→ PROBLEM REQUIREMENTS
In the data that follows, count the lines where "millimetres" appears, and write only the number.

→ STORED DATA

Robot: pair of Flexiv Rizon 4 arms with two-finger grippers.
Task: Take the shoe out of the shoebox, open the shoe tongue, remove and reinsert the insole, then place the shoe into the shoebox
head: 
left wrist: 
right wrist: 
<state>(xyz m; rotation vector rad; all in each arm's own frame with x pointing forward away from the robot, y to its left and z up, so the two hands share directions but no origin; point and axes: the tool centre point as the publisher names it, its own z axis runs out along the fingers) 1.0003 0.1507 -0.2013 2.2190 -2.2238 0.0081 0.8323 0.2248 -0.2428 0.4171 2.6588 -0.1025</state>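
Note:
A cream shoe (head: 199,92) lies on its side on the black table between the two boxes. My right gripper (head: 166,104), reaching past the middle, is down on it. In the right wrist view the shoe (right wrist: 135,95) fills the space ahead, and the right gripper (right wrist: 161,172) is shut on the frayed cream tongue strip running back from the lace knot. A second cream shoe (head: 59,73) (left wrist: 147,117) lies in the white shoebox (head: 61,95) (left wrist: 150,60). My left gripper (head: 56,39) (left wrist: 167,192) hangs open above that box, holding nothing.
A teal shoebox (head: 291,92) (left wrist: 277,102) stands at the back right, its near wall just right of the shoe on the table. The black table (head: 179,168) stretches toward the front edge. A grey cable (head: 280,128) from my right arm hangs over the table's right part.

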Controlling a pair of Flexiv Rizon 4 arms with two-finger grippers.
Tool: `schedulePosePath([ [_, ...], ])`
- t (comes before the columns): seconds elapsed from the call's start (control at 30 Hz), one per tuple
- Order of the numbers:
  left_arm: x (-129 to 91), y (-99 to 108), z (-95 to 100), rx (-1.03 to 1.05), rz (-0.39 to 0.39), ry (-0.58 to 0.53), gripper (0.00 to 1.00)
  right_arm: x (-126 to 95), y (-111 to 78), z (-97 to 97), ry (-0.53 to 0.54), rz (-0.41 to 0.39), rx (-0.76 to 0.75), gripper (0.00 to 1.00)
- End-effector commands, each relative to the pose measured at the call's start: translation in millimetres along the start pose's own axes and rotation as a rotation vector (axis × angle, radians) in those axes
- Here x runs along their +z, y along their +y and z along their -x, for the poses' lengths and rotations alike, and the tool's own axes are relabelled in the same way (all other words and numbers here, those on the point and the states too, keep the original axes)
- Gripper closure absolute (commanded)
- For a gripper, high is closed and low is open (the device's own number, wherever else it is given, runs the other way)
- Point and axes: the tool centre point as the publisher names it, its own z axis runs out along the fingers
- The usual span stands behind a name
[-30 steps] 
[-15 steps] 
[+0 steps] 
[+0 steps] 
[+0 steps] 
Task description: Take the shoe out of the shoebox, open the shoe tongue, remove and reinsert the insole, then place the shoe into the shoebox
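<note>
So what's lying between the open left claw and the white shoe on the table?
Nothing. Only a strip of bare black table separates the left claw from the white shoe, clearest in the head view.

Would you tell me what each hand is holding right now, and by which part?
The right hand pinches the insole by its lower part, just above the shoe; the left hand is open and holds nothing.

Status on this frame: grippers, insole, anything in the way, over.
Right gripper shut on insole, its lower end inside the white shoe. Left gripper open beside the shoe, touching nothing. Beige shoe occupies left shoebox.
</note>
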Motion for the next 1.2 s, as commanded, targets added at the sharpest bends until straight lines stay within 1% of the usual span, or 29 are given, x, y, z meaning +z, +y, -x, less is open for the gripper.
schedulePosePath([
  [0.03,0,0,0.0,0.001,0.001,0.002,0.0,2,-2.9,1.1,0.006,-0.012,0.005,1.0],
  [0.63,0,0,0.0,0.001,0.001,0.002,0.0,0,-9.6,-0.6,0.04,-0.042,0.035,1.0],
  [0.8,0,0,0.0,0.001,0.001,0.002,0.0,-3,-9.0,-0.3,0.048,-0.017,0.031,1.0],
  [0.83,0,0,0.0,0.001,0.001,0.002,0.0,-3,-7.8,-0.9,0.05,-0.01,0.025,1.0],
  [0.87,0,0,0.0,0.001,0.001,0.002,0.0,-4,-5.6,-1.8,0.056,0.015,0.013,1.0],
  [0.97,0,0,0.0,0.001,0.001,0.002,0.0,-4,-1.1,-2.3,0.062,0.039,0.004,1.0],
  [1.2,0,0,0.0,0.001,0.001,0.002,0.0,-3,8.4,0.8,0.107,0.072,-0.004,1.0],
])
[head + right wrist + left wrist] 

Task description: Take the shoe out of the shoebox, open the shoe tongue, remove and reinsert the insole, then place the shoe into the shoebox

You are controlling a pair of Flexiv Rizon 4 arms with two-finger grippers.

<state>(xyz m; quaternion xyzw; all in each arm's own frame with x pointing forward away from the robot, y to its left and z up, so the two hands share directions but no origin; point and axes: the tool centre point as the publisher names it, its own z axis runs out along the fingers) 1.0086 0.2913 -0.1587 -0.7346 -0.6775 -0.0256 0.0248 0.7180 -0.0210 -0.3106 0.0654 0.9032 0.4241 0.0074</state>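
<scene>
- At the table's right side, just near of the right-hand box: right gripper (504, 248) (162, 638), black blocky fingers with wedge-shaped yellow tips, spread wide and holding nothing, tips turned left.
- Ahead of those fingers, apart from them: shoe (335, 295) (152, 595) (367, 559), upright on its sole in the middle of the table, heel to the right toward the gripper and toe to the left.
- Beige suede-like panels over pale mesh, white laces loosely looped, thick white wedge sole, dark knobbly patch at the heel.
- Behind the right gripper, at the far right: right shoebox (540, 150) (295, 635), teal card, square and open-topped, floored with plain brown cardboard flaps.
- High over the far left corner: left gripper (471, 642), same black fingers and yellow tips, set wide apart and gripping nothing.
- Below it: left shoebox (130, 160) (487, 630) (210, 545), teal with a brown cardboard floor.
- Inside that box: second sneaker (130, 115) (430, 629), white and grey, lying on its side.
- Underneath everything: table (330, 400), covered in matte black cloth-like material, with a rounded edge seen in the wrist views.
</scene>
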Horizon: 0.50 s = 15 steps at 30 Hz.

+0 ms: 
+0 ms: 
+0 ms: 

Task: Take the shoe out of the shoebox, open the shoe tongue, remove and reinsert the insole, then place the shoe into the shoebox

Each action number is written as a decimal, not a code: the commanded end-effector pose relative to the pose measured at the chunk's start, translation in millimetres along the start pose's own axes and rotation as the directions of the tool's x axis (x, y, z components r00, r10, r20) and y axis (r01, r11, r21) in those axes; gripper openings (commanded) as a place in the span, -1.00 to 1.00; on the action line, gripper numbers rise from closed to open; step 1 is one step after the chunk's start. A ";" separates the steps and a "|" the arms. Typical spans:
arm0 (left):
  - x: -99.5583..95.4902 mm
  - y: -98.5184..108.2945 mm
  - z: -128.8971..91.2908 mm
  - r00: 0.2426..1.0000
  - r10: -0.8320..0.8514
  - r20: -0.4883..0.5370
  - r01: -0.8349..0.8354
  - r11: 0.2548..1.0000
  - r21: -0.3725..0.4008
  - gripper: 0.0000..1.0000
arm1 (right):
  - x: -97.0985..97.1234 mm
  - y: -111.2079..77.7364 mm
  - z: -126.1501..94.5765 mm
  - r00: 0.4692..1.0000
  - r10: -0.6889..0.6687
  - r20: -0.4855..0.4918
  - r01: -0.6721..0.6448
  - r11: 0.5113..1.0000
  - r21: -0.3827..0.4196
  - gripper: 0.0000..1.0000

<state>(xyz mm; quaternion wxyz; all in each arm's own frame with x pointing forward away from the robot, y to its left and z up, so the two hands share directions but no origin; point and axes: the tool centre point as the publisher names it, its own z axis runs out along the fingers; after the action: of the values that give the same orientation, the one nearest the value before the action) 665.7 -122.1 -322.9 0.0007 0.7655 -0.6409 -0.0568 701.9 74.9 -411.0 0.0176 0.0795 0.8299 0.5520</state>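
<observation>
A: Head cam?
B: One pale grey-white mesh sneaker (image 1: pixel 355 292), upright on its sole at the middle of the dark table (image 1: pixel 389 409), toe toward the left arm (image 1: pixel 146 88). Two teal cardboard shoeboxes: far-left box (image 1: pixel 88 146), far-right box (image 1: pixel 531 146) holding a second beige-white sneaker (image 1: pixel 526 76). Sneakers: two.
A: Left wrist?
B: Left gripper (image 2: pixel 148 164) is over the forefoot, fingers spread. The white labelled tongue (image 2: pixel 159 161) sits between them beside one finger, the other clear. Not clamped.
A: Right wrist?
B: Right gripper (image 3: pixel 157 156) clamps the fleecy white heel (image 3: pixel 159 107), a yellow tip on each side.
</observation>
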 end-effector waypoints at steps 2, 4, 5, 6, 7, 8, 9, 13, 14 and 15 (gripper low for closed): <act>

→ ANSWER TO THE PROBLEM
2